Justice Department officials have declined to investigate 3,700 cases of people receiving asylum after hiring lawyers who were convicted of preparing fraudulent asylum applications.
"DOJ's refusal to take action in these cases is simply outrageous," House Judiciary Chairman Bob Goodlatte, R-Va., wrote Thursday to Attorney General Loretta Lynch.
Federal law enforcement officials uncovered "nine separate but overlapping immigration fraud schemes in New York City" involving lawyers who helped Chinese nationals make fraudulent claims for asylum.
The investigation, Operation Fiction Writer, produced dozens of prosecutions of the people who organized the scheme, but Goodlatte also wants the Justice Department to target the immigrants who made the false claims.
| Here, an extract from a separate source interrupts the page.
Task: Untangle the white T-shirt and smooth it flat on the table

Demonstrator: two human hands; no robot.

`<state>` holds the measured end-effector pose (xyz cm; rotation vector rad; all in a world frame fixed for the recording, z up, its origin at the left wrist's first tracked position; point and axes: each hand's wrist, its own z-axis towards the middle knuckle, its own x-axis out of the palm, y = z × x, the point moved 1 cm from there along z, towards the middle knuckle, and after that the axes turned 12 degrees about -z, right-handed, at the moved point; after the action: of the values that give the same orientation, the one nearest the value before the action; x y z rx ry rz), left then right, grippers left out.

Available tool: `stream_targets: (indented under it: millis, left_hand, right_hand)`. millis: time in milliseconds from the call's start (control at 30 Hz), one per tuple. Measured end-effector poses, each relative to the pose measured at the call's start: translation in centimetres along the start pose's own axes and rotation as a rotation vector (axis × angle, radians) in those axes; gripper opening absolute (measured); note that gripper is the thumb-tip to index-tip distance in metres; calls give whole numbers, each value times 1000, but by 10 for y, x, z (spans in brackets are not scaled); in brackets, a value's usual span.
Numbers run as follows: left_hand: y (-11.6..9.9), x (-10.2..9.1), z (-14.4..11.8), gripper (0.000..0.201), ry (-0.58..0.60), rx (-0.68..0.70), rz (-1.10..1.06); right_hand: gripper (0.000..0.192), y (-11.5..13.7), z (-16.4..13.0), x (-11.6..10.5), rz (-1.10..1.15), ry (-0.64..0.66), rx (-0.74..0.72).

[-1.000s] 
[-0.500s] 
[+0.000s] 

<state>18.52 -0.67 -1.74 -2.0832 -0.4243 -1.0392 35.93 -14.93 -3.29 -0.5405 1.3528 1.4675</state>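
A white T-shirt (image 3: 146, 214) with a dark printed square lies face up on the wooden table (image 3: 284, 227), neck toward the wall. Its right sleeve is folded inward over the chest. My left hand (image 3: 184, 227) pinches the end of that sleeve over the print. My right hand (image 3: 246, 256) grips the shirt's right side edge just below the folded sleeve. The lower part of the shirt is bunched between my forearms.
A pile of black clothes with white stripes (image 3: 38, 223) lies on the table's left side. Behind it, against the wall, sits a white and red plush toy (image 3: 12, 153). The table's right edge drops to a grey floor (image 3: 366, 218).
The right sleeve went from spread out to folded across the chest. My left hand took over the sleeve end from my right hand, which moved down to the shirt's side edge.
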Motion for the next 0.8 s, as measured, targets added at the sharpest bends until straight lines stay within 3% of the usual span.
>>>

DOJ is refusing to do so, claiming that the responsibility lies with the Department of Homeland Security.
"Those who obtained asylum through fraud should have their asylum status revoked and should be removed from the United States in accordance with law because they have unlawfully derived the benefits and privileges of asylum status that rightfully belong to those who have legitimately suffered persecution," Goodlatte wrote.
The law firms involved in the fraud ring coached would-be immigrants on how to claim that Chinese government officials were forcing them to have abortions, persecuting them because of their Christian faith, or targeting them for political reasons.
The asylum claims are a particularly valuable means of immigrating to the United States, Goodlatte emphasized, because they obtain federal benefits and become eligible for citizenship after one year of legal residence in the country.
"Once they attain U.S. citizenship, they are eligible to file petitions to obtain immigration benefits for their family members," Goodlatte wrote. "Thus, tens of thousands of aliens could potentially derive their status and U.S. citizenship through this pervasive fraud."
The letter included a passage citing a suggestion from Assistant Attorney General Peter Kadzik that DHS has a responsibility to take up the fraud cases, but the House Judiciary chairman dismissed that as a "misleading" response to committee questions.
"[The Executive Office for Immigration Review's] immigration judges have the independent authority to reopen cases — and justice demands that they do so where fraud is suspected," he wrote.